* WORK INSTRUCTIONS *
Copy the complete listing exactly as shown.

* INFORMATION PROVIDED *
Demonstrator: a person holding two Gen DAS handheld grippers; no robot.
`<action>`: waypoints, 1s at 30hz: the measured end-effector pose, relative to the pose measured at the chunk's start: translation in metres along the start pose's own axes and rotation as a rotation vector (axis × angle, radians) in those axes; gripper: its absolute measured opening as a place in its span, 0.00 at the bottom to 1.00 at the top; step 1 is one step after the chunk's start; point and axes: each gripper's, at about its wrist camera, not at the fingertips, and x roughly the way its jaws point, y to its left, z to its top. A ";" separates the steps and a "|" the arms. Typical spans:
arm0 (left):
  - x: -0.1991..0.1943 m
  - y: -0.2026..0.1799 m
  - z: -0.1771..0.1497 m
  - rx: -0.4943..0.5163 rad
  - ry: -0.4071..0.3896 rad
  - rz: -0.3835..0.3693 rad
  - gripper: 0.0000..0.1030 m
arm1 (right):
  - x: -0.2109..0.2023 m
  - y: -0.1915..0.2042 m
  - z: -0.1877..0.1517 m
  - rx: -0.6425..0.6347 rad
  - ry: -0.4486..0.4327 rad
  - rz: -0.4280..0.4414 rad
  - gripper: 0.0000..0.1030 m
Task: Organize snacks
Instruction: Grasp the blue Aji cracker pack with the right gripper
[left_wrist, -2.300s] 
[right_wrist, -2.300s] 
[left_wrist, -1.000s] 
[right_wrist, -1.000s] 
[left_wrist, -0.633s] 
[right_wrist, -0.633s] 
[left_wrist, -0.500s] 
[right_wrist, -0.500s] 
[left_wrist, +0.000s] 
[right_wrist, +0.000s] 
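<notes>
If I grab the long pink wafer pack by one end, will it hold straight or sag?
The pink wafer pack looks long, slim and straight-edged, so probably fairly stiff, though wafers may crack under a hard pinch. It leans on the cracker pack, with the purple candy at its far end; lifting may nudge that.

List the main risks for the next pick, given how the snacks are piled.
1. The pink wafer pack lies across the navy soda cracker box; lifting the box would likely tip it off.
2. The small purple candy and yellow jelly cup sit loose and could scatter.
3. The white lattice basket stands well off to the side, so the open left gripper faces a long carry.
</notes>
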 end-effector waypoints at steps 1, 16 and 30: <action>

* RESPONSE *
Demonstrator: a person holding two Gen DAS handheld grippers; no robot.
`<action>`: waypoints, 1s at 30hz: the measured end-effector pose, relative to the pose measured at the chunk's start: translation in metres along the start pose's own axes and rotation as a rotation vector (axis × angle, radians) in those axes; gripper: its absolute measured opening as a place in its span, 0.00 at the bottom to 1.00 at the top; step 1 is one step after the chunk's start; point and axes: each gripper's, at about its wrist camera, not at the fingertips, and x roughly the way its jaws point, y to its left, z to its top. A ";" separates the steps and a "|" the arms. Typical spans:
arm0 (left):
  - x: -0.1991..0.1943 m
  - y: -0.2026..0.1799 m
  - z: -0.1771..0.1497 m
  - rx: -0.4943..0.5163 rad
  - ry: -0.4071..0.3896 rad
  - rz: -0.3835..0.3693 rad
  - gripper: 0.0000..0.1030 m
arm1 (right):
  - x: -0.2109..0.2023 m
  - y: -0.1915..0.2042 m
  - z: -0.1877..0.1517 m
  - rx: -0.6425..0.6347 rad
  - ry: -0.4486..0.4327 rad
  - rz: -0.4280..0.4414 rad
  - gripper: 0.0000..0.1030 m
Task: Organize snacks
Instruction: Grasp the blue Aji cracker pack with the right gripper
[left_wrist, -2.300s] 
[right_wrist, -2.300s] 
[left_wrist, -1.000s] 
[right_wrist, -1.000s] 
[left_wrist, -0.633s] 
[right_wrist, -0.633s] 
[left_wrist, -0.500s] 
[right_wrist, -0.500s] 
[left_wrist, +0.000s] 
[right_wrist, +0.000s] 
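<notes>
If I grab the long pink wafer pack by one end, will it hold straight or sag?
The pink wafer pack looks long, slim and straight-edged, so probably fairly stiff, though wafers may crack under a hard pinch. It leans on the cracker pack, with the purple candy at its far end; lifting may nudge that.

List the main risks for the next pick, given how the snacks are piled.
1. The pink wafer pack lies across the navy soda cracker box; lifting the box would likely tip it off.
2. The small purple candy and yellow jelly cup sit loose and could scatter.
3. The white lattice basket stands well off to the side, so the open left gripper faces a long carry.
</notes>
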 end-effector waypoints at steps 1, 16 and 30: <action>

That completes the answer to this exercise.